La bataille des images est au cœur d’une campagne présidentielle. A celui qui aura la plus belle photo, à celle qui aura capturé le plus beau moment. Il faut que sur l’image on perçoive l’émotion. L’image devient alors un enjeu pour les équipes de campagne et les journalistes.
C’est ce que veut nous montrer l’exposition « Storytelling : la mise en scène du politique » au théâtre du Maillon à Strasbourg (17 mars au 20 avril 2012). Dans une très grande salle aux allures d’entrepôt sont présentées des photographies de Bruno Arbesù, Jean-Robert Dantou et Christian Lutz. Ces derniers ont capturé différents instants d’activité politique en France, en Europe et dans le monde. On a l’occasion de découvrir des photographies intimes du pouvoir comme celle d’un homme relisant son discours avant d’entrer en scène. On ressent sur la photographie toute la solennité du moment.
Les préparatifs des meetings et les meetings eux-mêmes font ainsi l’objet de séries de photographies, comme celles, de manière un peu attendue, de la campagne de Barack Obama. Cette campagne est le modèle pour les équipes françaises, et chacun, à l’image du Parti Socialiste, essaie de s’en inspirer.
Un ensemble de photographie peut en effet raconter une histoire. Les équipes de campagne choisissent certaines photographies pour en faire une épopée: ils vont mettre en scène un sujet, un moment, un candidat. Ce dernier devient un élément de l’œuvre du roman que le candidat tente d’écrire. Ainsi et par exemple, l’équipe de François Hollande essaie de faire entrer le projet et le candidat dans un récit national. Le clip de François Hollande diffusé avant chaque meeting représente une succession de photographies et d’extraits vidéo qui l’amène jusqu’à la victoire. Cela participe à la légitimation de son récit. Les photographies accompagnées d’un discours cohérent participent à la « crédibilisation » du candidat.
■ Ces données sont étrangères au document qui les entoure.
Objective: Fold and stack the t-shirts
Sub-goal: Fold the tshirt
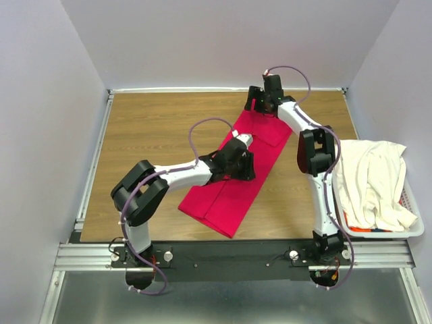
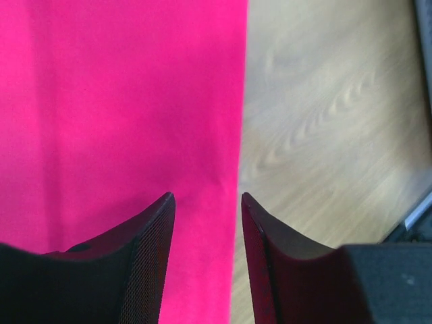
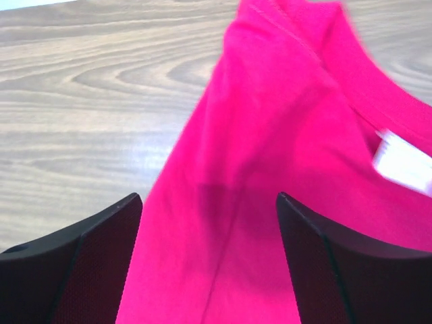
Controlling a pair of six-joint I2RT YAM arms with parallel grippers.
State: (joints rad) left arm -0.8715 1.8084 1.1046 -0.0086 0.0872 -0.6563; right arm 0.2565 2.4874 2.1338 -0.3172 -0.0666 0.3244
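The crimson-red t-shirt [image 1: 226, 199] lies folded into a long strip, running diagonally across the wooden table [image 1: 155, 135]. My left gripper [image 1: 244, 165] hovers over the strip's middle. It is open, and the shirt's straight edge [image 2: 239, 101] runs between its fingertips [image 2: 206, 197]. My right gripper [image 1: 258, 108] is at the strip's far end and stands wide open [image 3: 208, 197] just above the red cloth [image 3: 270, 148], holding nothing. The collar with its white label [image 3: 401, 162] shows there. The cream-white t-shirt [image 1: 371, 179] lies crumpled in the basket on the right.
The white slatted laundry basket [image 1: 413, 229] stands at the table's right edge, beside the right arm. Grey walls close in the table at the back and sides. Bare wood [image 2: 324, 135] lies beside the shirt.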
Les équipes de campagne sont aussi friandes de photos représentant le public dans les meetings. La photo sert à montrer la foule et donc le succès du meeting. Mais on prend en photo le public pour montrer la ferveur, pour montrer la force du discours. Elle [la photographie] est devenue un instrument au service de la mobilisation des énergies et de la captation des attentions, œuvrant à relégitimer l’activité politique, écrit Gérôme Truc dans la plaquette de l’exposition. Jusqu’à quel point une image relégitimise l’activité politique ? On s’imprègne de l’ambiance par la photographie et on voit soudain le détail qui fera frissonner. On retrouve là les deux éléments de la photographie selon Roland Barthes : le studium et le punctum. Le sémiologue définit le studium comme « [l’]intérêt général, parfois ému, mais dont l’émotion passe par le relais raisonnable d’une culture morale et politique.» On regarde les photos du meeting de Vincennes parce qu’on veut revivre l’émotion et que l’on a déjà une idée de ce que l’on va percevoir. Alors que le punctum va « casser (ou scander) le studium », « c’est lui qui part de la scène, comme une flèche, et vient me percer ». C’est à ce moment que la photographie dépasse son rôle d’illustration et devient un outil émotionnel formidable. Le punctum a cette particularité de ne pas toucher tout le monde au même moment et de la même manière. À ce moment entre le travail des communicants qui doivent tenter de mettre en équilibre les deux notions barthiennes, si tant est que cela soit possible.
Dans la Chambre claire, il est écrit « La photographie est subversive, […] lorsqu’elle est pensive. » La photographie laisse penser, laisse imaginer. Elle devient alors l’outil de toutes les imaginations ou de toutes les propagandes. La photographie est l’instrument indispensable pour les équipes de campagne. Tellement indispensable et contrôlée que le travail de photographe professionnel devient un enfer.
Les dirigeants politiques et leurs équipes veulent contrôler leur image. L’entourage des candidats a compris que l’image peut vite être détournée et qu’il est préférable de limiter la présence rapprochée des photographes professionnels. Seul le photographe de l’équipe de campagne peut approcher le candidat. Ce contrôle (ou censure ?) participe à nouveau à la rédaction du récit national. Christian Salmon parle d’une « ardente obligation de la démocratie médiatique. » Or, l’image est l’archétype de l’illusion. Elle est associée à quelque chose qui trompe, qui détourne de la vérité. Pour Platon, l’image est une fabrication humaine qui nous aveugle. Au citoyen ensuite de faire ce travail philosophique pour ne pas prendre l’ensemble du récit pour acquis.